Aim of the task:
The entries below are to be restated exactly, and their images are to be omitted.

Start of Data provided

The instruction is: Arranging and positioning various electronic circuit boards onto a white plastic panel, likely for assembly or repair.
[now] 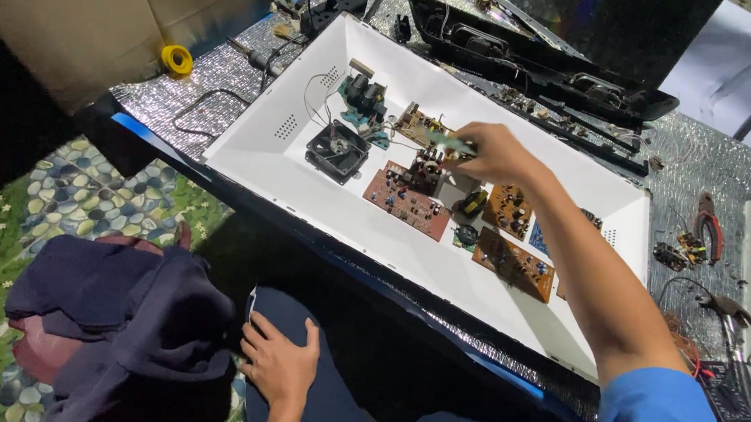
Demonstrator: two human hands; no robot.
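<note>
Left hand [279,363] rests flat and spread on the near lap while the right hand [489,151] pinches a small part [451,143] over boards [408,204] in the white tray [266,148], needing a steady, careful touch.

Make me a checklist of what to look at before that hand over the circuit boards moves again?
1. Right hand has a grip on the small green board: ok, pinched at the fingertips.
2. Left hand out of the way: ok, flat on the dark cloth below the table edge.
3. Thin wires near the black fan free of the hand: ok.
4. Brown circuit board lying flat in the white tray: ok.
5. Whether the green board is joined to parts beneath: cannot tell.
6. Red-handled pliers within reach on the foil mat: ok.
</note>
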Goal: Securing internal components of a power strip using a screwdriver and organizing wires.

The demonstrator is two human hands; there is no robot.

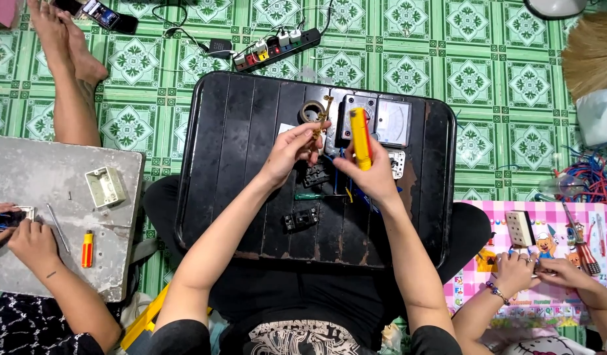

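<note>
Near the tray's far edge, the left hand pinches a small brass fitting while the right hand grips a yellow screwdriver; a slipping tip could flick the fitting away.

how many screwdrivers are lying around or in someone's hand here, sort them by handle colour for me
Yellow-handled screwdriver in the right hand: 1
Green-handled screwdriver lying on the black tray: 1
Red-and-yellow-handled screwdriver on the grey slab: 1
Total: 3
</note>
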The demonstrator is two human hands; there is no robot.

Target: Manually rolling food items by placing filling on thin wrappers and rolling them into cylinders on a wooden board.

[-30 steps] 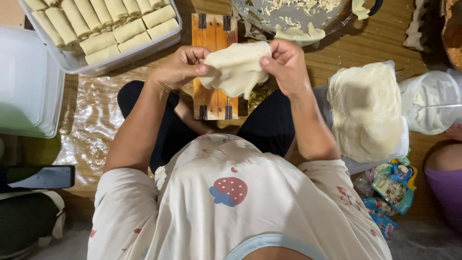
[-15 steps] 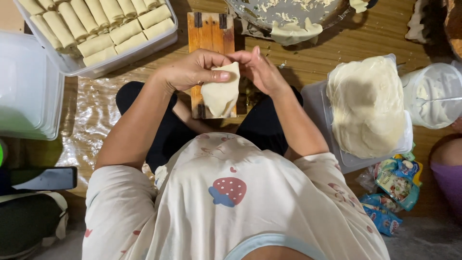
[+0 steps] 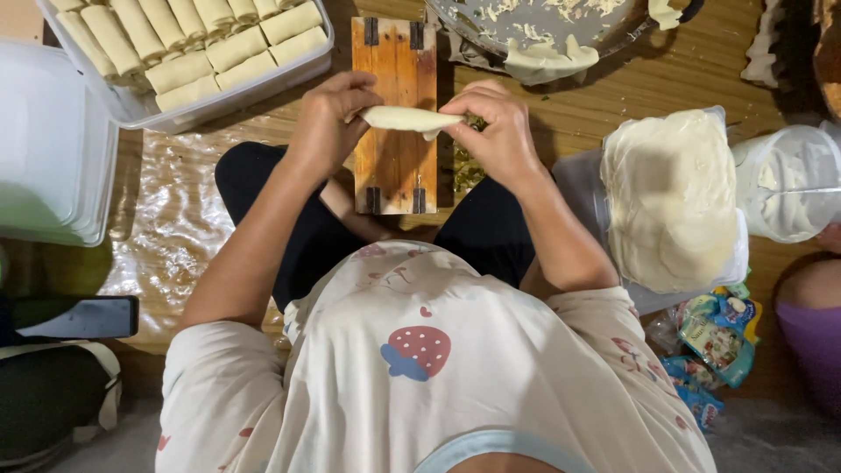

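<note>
Lying at the near right, beside the seated person's knee, are small crinkled snack packets (image 3: 714, 337) in green, blue and yellow, their print too small to make out. Just beyond them a stack of pale round wrappers (image 3: 673, 197) sits in a clear plastic bag, and a clear tub (image 3: 788, 188) with white contents stands to its right. At the far left a clear rectangular tray (image 3: 140, 107) holds rows of finished pale rolls (image 3: 188, 39); an empty white tub (image 3: 48, 153) sits left of it. A round metal pan (image 3: 561, 22) smeared with dough lies at the far centre.

Both hands meet over a small wooden board (image 3: 394, 166) on the floor. The left hand (image 3: 328, 118) is curled, thumb and fingers pinching the left end of a slim rolled wrapper (image 3: 405, 118). The right hand (image 3: 491, 127) is likewise curled, fingertips pressed on the roll's right end. The roll is held level between them, just above the board's far half.

Half a second ago the wrapper hung as a broad folded flap between the hands; now it is rolled tight into a narrow horizontal tube, and the hands sit slightly lower.
</note>
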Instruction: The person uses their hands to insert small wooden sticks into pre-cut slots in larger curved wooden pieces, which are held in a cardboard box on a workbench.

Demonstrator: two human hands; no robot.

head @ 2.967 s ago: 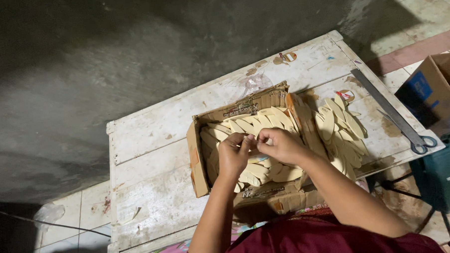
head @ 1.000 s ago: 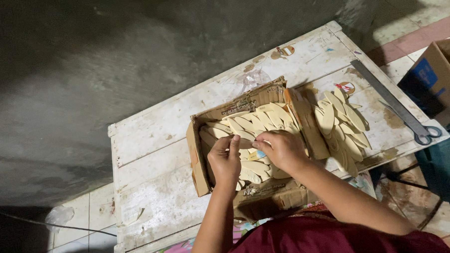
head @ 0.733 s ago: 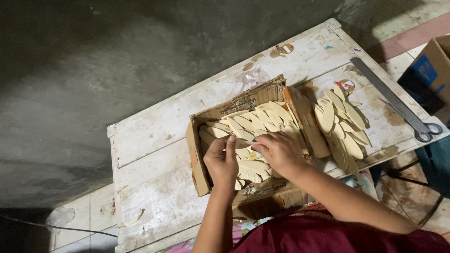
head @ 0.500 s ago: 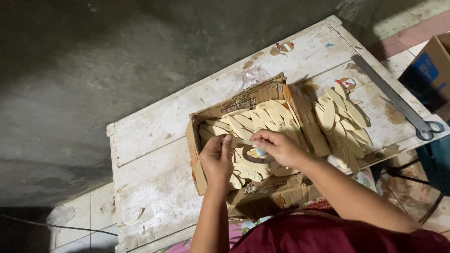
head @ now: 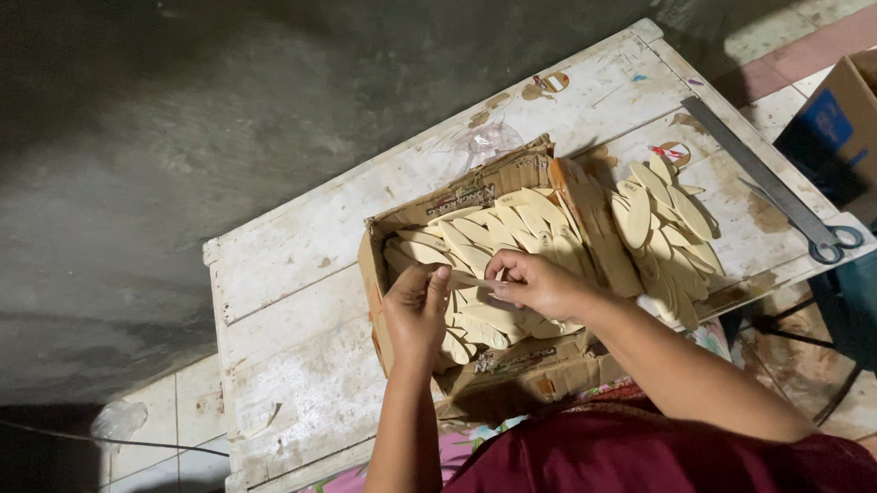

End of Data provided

Output:
The instruction is: Arranging and positioning various electronic circuit boards onto a white plastic panel, likely for assembly or repair.
[now] 
Demonstrator: two human hands; no robot.
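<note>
Left hand [279,363] rests flat and spread on the near lap while the right hand [489,151] pinches a small part [451,143] over boards [408,204] in the white tray [266,148], needing a steady, careful touch.

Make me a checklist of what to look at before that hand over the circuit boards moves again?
1. Right hand has a grip on the small green board: ok, pinched at the fingertips.
2. Left hand out of the way: ok, flat on the dark cloth below the table edge.
3. Thin wires near the black fan free of the hand: ok.
4. Brown circuit board lying flat in the white tray: ok.
5. Whether the green board is joined to parts beneath: cannot tell.
6. Red-handled pliers within reach on the foil mat: ok.
</note>
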Goal: Securing internal components of a power strip using a screwdriver and organizing wires.

The demonstrator is two human hands; there is no robot.


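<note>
Near the tray's far edge, the left hand pinches a small brass fitting while the right hand grips a yellow screwdriver; a slipping tip could flick the fitting away.

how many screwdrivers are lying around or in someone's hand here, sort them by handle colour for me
Yellow-handled screwdriver in the right hand: 1
Green-handled screwdriver lying on the black tray: 1
Red-and-yellow-handled screwdriver on the grey slab: 1
Total: 3
</note>
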The demonstrator is two human hands; there is no robot.

Target: Manually rolling food items by placing filling on thin wrappers and rolling them into cylinders on a wooden board.

[-30 steps] 
[-15 steps] 
[+0 steps] 

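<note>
Lying at the near right, beside the seated person's knee, are small crinkled snack packets (image 3: 714, 337) in green, blue and yellow, their print too small to make out. Just beyond them a stack of pale round wrappers (image 3: 673, 197) sits in a clear plastic bag, and a clear tub (image 3: 788, 188) with white contents stands to its right. At the far left a clear rectangular tray (image 3: 140, 107) holds rows of finished pale rolls (image 3: 188, 39); an empty white tub (image 3: 48, 153) sits left of it. A round metal pan (image 3: 561, 22) smeared with dough lies at the far centre.

Both hands meet over a small wooden board (image 3: 394, 166) on the floor. The left hand (image 3: 328, 118) is curled, thumb and fingers pinching the left end of a slim rolled wrapper (image 3: 405, 118). The right hand (image 3: 491, 127) is likewise curled, fingertips pressed on the roll's right end. The roll is held level between them, just above the board's far half.

Half a second ago the wrapper hung as a broad folded flap between the hands; now it is rolled tight into a narrow horizontal tube, and the hands sit slightly lower.
</note>
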Instruction: The person uses their hands to insert small wooden sticks into pre-cut slots in larger curved wooden pieces, which are held in a cardboard box on a workbench.

Demonstrator: two human hands; no robot.

head @ 2.967 s ago: 
head @ 1.000 s ago: 
head @ 0.733 s ago: 
head @ 0.500 s ago: 
head @ now: 

The given output is complete.